リパルプ槽内のスラリー液４７８質量部を、約５２℃に保温した遠心分離型デカンターへ送液して固液分離し、１５０質量部の固体を得た。得られた固体に対し、約５５℃に保温した混合溶媒１３０質量部で固体を連続的にリンスし、精製された結晶１２０質量部を得た。得られた結晶から溶媒を除いたものについて組成を分析した結果、結晶中のε－カプロラクタム濃度は９９．９６１%（面積百分率）であり、結晶中のＯＨＰ濃度は０．２４ｐｐｍ（面積百分率）であった。

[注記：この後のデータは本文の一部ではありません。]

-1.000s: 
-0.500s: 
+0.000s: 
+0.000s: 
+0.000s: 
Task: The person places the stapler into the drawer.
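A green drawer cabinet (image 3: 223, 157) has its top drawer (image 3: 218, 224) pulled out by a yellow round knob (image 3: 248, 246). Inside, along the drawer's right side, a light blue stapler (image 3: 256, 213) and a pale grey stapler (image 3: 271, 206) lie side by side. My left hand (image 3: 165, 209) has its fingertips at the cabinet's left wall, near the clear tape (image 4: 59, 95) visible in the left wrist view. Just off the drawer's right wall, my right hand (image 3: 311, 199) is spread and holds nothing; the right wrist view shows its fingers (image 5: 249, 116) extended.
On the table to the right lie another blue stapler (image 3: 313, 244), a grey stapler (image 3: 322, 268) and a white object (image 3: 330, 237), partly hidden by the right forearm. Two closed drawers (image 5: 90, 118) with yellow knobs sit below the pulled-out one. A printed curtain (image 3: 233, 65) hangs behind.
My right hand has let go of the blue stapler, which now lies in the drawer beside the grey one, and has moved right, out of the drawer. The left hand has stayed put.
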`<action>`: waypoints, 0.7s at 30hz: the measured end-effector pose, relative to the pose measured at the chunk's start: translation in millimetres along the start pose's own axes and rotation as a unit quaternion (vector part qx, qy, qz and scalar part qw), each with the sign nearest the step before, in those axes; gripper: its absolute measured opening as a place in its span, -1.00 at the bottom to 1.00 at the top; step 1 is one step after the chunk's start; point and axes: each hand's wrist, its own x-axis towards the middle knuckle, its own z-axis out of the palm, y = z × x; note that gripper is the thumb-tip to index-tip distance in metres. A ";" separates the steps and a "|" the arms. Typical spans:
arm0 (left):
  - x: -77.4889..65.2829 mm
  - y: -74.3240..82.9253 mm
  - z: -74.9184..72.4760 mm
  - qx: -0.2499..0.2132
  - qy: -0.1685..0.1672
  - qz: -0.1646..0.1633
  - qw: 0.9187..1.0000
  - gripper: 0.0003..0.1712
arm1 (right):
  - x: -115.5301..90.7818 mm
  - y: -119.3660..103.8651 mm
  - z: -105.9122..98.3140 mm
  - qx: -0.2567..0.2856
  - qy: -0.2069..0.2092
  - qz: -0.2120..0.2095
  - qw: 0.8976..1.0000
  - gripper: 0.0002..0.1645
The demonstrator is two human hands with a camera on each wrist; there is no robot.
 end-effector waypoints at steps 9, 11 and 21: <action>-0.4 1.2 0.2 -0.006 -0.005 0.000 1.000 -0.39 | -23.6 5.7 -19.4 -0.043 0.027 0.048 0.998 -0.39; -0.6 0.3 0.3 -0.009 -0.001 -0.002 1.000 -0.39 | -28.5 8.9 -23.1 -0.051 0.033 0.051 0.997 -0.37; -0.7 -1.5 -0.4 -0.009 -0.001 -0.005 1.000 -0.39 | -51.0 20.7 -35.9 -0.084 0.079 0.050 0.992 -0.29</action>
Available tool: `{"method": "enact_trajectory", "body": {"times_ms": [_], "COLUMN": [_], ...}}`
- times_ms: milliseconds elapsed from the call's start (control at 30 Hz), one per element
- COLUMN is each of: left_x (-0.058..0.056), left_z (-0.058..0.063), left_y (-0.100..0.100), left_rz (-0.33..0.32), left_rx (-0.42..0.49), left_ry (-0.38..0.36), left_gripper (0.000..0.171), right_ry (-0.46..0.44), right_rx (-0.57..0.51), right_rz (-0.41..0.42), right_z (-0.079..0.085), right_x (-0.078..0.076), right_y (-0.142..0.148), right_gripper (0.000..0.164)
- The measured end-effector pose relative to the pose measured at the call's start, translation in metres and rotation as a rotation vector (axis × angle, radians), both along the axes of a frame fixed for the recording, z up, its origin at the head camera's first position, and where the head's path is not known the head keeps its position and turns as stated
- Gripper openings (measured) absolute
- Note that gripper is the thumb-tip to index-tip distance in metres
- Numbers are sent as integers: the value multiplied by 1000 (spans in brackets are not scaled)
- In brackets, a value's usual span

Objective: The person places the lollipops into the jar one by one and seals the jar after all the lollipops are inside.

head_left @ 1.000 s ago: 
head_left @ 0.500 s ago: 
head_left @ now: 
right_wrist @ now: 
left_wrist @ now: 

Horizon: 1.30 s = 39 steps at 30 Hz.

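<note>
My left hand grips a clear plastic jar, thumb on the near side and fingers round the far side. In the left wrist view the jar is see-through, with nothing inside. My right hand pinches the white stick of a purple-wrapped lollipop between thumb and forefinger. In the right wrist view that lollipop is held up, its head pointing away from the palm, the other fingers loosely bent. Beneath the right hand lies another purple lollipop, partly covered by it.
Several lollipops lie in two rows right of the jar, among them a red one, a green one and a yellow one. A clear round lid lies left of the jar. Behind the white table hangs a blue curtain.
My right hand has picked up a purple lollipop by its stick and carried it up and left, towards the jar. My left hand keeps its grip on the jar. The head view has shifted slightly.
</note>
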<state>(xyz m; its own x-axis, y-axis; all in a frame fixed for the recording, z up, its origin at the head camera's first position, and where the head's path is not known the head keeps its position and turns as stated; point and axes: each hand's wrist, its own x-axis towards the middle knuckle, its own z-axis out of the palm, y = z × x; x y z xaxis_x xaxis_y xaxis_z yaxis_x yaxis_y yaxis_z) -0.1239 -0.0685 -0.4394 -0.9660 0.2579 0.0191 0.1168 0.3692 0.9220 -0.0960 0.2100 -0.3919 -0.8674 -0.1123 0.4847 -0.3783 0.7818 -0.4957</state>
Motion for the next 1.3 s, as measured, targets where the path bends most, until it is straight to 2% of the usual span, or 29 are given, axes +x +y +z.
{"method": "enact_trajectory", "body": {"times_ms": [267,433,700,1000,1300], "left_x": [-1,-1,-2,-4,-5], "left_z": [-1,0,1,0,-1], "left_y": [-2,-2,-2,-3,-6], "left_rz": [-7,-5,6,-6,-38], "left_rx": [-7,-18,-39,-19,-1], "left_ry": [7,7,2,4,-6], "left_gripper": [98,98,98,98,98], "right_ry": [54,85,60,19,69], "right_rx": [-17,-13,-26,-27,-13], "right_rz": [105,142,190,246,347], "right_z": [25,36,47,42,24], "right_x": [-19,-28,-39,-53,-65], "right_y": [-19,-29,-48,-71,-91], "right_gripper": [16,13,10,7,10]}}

実施例３で、循環溶媒１と循環溶媒２を除いている、リンス洗浄とリパルプ洗浄に使用した混合溶媒の量は１９８質量部であった。

　以上の結果から、本発明の有用性が確かめられた。

１…晶析槽、２…分離機、３…晶析槽、４…固液分離機、５…結晶洗浄機、６…溶解槽、７…晶析槽、８…固液分離機、９…冷却設備、１０…固液分離機、１１…結晶洗浄機、１２…リパルプ洗浄槽

Claims

　シクロヘキサノンオキシムをベックマン転位させて得られた粗ε－カプロラクタムと有機溶媒とを混合した混合溶液から、１０℃～ラクタムの融点未満の晶析の温度においてε－カプロラクタムを晶析させ、ε－カプロラクタム結晶を含むスラリー液を得る晶析工程と、
前記晶析工程で得られたスラリー液を、有機溶媒を含む液相と、ε－カプロラクタム結晶を含む固相とに分離して、ε－カプロラクタム結晶を得る第１の固液分離工程と、
　第１の固液分離で得られたε－カプロラクタム結晶を、前記晶析の温度以上ε－カプロラクタムの融点未満の温度で、有機溶媒を用いてリパルプ洗浄してε－カプロラクタム結晶を含むスラリー液を得るリパルプ洗浄工程と、
前記スラリー液を、有機溶媒を含む液相と、ε－カプロラクタム結晶を含む固相とに分離し、高品質ε－カプロラクタムを得る第２の固液分離工程と、を含む高品質のε－カプロラクタムの製造方法。
　前記第２の固液分離工程で得られた液相の少なくとも一部を、前記リパルプ洗浄に用いる有機溶媒の少なくとも一部として循環使用することをさらに含む請求項１に記載の高品質のε－カプロラクタムの製造方法。
　前記リパルプ洗浄に用いる溶媒の量は、前記第一の固液分離工程で得られたε－カプロラクタム結晶に対して０．５質量倍以上１０質量倍以下である請求項１または２に記載の高品質のε－カプロラクタムの製造方法。
　前記リパルプ洗浄を行う時間は、５分間以上６０分間以下である請求項１から３のいずれか１項に記載の高品質のε－カプロラクタムの製造方法。
　前記リパルプ洗浄を行う温度は、４５℃以上６０℃以下である請求項１から４のいずれか１項に記載の高品質のε－カプロラクタムの製造方法。
　前記リパルプ洗浄工程および前記第２の固液分離工程を、連続的に実施することを含む請求項１から５のいずれか１項に記載の高品質のε－カプロラクタムの製造方法。
　前記粗ε－カプロラクタムが、シクロヘキサノンオキシムを原料として固体触媒を用いた気相ベックマン転位により得られたものである請求項１から６のいずれか１項に記載の高品質のε－カプロラクタムの製造方法。
　前記晶析は、液状の前記粗ε－カプロラクタムと、冷却した脂肪族炭化水素類、または冷却した脂肪族炭化水素類と前記脂肪族炭化水素類より極性の高い少量の有機溶媒とを混合した混合溶媒とを、前記液状の粗ε－カプロラクタムより低温の条件で容器内に併注混合することにより行う請求項１から７のいずれか１項に記載の高品質のε－カプロラクタムの製造方法。
　前記液状の粗ε－カプロラクタムが、溶融した粗ε－カプロラクタム、または溶融した粗ε－カプロラクタムと脂肪族炭化水素類との混合溶液、若しくは、溶融した粗ε－カプロラクタムと脂肪族炭化水素類および前記脂肪族炭化水素類より極性の高い少量の有機溶媒を混合した混合溶媒との混合溶液、である請求項８に記載の高品質のε－カプロラクタムの製造方法。